• [WHAT IS EXPECTED]
Once the line with "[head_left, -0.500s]" is found in the entries below, repeat it and each following line exactly, up to and including the line with "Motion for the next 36". Add no other lines.

• [DATA EXTRACT]
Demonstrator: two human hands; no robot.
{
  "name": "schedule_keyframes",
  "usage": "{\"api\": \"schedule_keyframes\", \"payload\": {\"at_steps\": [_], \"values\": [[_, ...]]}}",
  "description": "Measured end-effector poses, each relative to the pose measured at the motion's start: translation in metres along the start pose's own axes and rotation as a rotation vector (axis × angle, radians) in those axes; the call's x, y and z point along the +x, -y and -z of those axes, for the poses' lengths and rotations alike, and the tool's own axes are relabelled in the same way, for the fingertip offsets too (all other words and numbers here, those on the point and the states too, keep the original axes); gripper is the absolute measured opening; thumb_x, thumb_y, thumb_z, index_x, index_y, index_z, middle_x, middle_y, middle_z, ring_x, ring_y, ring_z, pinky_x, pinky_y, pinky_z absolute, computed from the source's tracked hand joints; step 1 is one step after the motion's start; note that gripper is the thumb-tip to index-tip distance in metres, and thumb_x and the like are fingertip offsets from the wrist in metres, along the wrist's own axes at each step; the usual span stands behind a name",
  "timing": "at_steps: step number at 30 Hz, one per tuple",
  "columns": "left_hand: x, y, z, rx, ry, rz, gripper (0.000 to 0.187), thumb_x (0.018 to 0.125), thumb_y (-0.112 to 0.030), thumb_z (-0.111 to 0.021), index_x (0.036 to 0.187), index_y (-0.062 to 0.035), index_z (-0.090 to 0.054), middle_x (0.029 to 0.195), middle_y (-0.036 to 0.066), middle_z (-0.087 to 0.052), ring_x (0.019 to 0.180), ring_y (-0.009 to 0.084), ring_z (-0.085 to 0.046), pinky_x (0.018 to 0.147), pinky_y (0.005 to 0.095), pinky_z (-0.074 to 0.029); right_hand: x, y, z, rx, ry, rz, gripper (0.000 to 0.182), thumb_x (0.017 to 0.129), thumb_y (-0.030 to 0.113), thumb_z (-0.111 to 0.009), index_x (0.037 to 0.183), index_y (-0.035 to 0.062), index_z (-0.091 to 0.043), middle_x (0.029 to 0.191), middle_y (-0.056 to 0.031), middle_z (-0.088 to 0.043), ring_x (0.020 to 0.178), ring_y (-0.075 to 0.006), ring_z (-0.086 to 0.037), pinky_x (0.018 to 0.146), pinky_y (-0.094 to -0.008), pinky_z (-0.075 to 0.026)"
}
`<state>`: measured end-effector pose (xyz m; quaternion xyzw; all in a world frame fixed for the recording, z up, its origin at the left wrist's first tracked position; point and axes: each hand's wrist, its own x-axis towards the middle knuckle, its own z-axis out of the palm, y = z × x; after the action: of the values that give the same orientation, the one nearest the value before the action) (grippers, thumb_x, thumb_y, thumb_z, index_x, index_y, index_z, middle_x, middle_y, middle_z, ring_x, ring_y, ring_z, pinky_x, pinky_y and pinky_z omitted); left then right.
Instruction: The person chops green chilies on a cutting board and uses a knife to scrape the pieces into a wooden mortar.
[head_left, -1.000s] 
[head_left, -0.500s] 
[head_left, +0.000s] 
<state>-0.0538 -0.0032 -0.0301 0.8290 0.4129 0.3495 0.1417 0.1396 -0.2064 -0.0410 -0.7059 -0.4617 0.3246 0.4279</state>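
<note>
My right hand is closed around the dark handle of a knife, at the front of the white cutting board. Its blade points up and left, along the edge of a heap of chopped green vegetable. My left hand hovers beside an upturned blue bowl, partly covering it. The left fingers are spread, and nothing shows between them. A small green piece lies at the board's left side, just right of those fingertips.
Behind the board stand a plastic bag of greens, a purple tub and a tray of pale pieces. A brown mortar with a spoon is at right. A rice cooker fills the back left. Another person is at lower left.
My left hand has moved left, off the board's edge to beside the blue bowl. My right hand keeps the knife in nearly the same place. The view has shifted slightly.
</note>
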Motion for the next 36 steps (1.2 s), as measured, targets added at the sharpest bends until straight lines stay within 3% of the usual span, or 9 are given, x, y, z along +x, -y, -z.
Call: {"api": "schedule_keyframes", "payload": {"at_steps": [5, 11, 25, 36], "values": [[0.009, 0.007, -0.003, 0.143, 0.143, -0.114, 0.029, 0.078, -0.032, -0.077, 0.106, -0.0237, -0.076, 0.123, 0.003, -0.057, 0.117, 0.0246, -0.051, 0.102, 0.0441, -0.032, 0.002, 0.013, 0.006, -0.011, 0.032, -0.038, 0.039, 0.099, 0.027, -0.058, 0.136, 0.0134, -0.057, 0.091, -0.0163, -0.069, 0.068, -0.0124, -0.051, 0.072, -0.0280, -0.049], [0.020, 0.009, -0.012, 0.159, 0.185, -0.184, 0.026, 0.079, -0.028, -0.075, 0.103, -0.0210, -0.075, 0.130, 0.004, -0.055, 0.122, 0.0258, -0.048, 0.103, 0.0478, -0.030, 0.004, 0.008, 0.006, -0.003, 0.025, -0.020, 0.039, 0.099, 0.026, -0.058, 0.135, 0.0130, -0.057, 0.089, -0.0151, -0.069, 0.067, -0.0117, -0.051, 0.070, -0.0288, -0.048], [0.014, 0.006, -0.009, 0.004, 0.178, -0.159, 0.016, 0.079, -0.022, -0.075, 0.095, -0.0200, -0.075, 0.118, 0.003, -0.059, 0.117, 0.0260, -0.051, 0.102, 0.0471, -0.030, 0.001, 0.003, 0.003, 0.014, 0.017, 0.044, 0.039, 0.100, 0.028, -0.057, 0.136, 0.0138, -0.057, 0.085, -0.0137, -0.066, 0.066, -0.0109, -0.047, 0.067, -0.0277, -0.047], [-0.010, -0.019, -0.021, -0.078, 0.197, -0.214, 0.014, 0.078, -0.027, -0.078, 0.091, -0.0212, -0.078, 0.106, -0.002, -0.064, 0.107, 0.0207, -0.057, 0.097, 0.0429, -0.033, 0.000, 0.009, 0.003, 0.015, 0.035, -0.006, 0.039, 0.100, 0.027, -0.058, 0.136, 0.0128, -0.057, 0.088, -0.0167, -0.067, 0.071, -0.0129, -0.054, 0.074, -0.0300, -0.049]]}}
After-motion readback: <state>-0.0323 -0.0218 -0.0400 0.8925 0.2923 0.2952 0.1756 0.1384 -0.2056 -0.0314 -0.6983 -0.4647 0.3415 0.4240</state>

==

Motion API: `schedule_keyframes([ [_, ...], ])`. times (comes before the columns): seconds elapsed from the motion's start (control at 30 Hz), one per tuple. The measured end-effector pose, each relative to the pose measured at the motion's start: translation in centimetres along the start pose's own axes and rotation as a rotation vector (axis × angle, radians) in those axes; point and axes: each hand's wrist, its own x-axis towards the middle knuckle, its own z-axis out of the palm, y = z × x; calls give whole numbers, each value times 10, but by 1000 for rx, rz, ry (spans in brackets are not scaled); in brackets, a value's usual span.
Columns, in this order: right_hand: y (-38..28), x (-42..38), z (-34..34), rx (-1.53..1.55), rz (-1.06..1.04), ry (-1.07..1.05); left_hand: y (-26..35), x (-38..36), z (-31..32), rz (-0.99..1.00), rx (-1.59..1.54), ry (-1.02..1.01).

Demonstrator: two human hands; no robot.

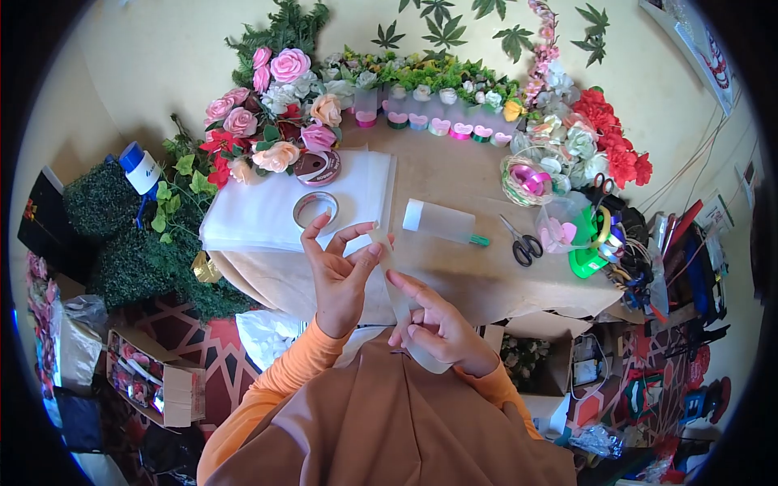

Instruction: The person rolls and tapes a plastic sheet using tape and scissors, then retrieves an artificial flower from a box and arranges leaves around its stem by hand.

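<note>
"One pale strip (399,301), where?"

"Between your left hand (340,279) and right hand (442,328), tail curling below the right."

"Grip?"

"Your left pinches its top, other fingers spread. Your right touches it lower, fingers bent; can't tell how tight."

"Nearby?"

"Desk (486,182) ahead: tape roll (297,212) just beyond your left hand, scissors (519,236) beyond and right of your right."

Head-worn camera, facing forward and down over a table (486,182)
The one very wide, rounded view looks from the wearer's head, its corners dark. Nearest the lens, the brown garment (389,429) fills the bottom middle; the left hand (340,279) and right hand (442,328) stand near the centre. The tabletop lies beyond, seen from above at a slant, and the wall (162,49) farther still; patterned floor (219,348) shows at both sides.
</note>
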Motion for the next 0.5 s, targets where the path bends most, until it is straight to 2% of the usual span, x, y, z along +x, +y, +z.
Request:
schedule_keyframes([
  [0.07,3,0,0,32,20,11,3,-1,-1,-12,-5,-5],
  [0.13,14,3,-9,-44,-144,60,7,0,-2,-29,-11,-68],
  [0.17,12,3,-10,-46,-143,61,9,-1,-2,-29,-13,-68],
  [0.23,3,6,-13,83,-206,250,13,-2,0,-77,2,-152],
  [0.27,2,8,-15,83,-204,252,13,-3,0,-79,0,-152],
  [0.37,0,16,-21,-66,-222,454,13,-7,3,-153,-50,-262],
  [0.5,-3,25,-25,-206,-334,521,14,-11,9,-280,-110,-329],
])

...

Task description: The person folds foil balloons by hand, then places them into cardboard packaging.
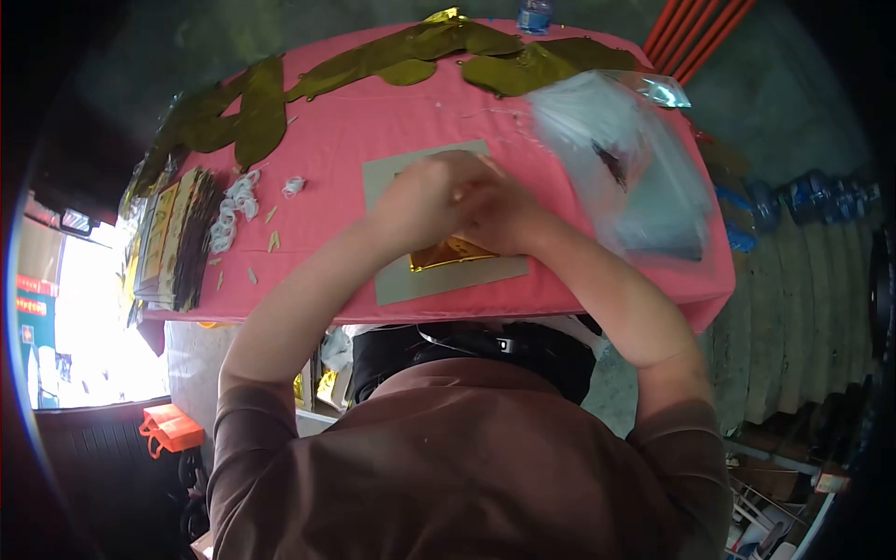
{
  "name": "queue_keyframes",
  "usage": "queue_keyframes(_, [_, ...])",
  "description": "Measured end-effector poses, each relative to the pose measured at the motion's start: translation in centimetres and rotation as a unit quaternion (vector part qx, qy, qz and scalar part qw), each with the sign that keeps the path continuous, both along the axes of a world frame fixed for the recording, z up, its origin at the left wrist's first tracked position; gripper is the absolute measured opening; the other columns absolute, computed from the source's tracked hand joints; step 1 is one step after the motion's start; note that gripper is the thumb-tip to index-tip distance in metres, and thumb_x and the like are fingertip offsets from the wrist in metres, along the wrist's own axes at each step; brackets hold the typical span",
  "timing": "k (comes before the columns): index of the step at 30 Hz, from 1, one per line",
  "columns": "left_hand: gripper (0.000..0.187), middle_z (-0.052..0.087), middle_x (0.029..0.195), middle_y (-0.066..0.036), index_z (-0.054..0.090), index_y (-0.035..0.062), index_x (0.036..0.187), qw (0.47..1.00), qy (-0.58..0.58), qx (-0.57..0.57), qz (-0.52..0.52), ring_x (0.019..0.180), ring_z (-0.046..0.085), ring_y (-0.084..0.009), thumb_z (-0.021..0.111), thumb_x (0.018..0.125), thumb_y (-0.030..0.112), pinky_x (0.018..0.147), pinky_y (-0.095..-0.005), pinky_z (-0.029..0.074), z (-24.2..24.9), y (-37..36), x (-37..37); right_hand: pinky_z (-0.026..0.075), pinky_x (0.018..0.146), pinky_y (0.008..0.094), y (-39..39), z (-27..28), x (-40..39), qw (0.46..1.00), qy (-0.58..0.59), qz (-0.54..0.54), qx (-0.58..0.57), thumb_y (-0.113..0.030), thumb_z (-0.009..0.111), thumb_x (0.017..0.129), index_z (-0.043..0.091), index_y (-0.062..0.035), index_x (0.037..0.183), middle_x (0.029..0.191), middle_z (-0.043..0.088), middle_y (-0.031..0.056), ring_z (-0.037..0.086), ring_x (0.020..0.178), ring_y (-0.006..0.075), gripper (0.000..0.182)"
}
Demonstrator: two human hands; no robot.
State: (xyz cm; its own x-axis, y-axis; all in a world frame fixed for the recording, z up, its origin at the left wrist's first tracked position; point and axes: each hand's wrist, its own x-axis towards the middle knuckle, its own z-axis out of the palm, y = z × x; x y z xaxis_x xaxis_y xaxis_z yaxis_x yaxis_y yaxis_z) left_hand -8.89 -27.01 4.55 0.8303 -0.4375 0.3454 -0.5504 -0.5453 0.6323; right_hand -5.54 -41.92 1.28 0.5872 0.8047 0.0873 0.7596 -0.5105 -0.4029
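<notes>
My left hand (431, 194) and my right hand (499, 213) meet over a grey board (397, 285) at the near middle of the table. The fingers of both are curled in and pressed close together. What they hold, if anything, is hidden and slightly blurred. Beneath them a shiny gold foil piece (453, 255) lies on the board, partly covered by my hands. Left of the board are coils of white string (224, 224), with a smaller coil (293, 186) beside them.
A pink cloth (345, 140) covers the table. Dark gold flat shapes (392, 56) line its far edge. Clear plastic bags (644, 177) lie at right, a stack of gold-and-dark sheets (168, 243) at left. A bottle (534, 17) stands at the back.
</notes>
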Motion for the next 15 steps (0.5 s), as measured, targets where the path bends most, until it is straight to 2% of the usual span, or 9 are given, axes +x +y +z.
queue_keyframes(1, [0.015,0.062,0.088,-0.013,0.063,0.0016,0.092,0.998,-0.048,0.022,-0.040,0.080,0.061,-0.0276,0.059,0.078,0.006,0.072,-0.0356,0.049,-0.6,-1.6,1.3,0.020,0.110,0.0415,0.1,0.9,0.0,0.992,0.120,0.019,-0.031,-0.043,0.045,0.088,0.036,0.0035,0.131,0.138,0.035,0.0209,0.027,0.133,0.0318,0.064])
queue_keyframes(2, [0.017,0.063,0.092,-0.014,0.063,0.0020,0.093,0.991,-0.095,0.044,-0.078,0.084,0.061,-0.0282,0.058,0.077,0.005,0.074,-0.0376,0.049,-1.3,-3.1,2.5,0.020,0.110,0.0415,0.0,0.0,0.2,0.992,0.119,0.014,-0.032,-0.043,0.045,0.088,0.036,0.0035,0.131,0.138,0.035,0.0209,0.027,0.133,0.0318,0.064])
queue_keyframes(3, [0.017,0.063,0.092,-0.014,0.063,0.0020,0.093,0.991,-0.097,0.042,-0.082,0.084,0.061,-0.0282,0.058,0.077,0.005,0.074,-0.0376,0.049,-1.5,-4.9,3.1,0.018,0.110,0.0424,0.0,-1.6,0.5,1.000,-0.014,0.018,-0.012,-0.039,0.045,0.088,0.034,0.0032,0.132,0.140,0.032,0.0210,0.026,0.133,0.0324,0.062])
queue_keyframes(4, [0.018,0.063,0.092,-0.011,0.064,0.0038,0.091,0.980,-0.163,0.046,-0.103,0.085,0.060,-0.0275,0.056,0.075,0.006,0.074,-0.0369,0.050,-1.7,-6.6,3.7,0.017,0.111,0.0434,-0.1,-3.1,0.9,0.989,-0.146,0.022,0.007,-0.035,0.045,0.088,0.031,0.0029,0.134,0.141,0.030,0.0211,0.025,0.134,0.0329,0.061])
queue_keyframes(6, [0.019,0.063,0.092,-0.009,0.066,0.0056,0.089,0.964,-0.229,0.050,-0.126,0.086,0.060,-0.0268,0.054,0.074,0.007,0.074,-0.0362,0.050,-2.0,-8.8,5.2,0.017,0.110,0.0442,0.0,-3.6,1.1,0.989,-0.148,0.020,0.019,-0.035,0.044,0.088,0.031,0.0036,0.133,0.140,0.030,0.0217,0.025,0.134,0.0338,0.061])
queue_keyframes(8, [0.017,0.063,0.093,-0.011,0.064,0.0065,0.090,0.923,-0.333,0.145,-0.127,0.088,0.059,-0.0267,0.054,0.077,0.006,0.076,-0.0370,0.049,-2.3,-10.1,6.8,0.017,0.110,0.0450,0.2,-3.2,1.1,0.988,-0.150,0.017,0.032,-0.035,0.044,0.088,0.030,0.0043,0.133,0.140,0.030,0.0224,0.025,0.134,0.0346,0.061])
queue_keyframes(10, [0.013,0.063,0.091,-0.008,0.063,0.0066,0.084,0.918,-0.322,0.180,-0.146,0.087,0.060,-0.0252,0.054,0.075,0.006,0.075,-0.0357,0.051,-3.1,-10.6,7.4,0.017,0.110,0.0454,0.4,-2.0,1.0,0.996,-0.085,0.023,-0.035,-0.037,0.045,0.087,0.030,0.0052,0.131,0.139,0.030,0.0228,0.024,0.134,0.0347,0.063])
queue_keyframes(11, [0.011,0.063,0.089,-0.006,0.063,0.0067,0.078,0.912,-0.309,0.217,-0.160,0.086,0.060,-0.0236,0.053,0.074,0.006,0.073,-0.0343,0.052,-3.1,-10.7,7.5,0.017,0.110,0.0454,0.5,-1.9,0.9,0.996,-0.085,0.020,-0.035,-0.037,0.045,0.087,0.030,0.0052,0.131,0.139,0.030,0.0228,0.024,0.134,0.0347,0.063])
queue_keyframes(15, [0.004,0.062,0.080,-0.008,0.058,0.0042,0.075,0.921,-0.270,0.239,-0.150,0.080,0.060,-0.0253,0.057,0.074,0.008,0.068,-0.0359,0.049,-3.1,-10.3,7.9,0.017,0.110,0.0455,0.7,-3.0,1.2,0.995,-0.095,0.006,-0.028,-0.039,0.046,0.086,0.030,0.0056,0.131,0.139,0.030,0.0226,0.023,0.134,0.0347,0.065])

• [YOUR SOLUTION]
[head_left, -0.500s] 
[head_left, +0.000s] 
<state>-0.0538 -0.0032 -0.0301 0.8290 0.4129 0.3495 0.1417 0.1396 -0.2064 -0.0410 -0.7059 -0.4617 0.3246 0.4279</state>
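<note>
My right hand is closed around the dark handle of a knife, at the front of the white cutting board. Its blade points up and left, along the edge of a heap of chopped green vegetable. My left hand hovers beside an upturned blue bowl, partly covering it. The left fingers are spread, and nothing shows between them. A small green piece lies at the board's left side, just right of those fingertips.
Behind the board stand a plastic bag of greens, a purple tub and a tray of pale pieces. A brown mortar with a spoon is at right. A rice cooker fills the back left. Another person is at lower left.
My left hand has moved left, off the board's edge to beside the blue bowl. My right hand keeps the knife in nearly the same place. The view has shifted slightly.
</note>
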Motion for the next 36 steps (1.2 s), as measured, targets added at the sharpest bends until straight lines stay within 3% of the usual span, or 9 are given, x, y, z along +x, -y, -z.

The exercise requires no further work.